ASSIGNED TASK –
In your copy, leave out the pictures; write out all the data exactly.

☆ ☆ ☆

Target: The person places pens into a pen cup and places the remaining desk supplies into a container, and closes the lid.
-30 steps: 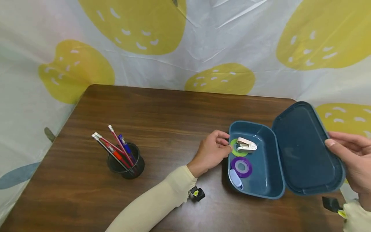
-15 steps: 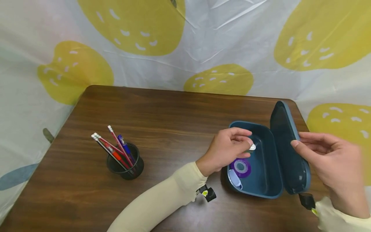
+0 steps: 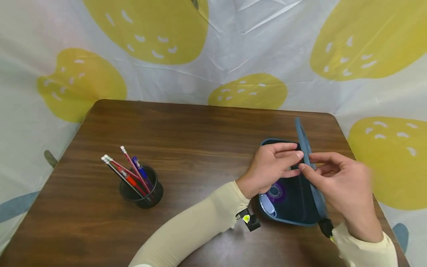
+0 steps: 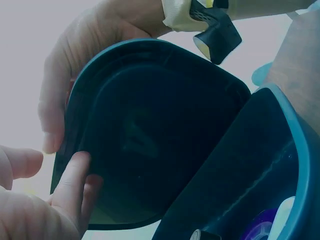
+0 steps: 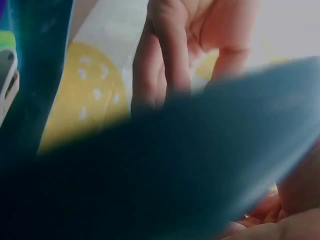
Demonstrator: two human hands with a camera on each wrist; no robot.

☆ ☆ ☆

RESPONSE BOX –
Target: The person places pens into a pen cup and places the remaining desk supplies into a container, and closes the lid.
-30 steps: 
-15 steps: 
+0 steps: 
+0 steps: 
+0 steps: 
Demonstrator: two human hands with a camera on each wrist; no robot.

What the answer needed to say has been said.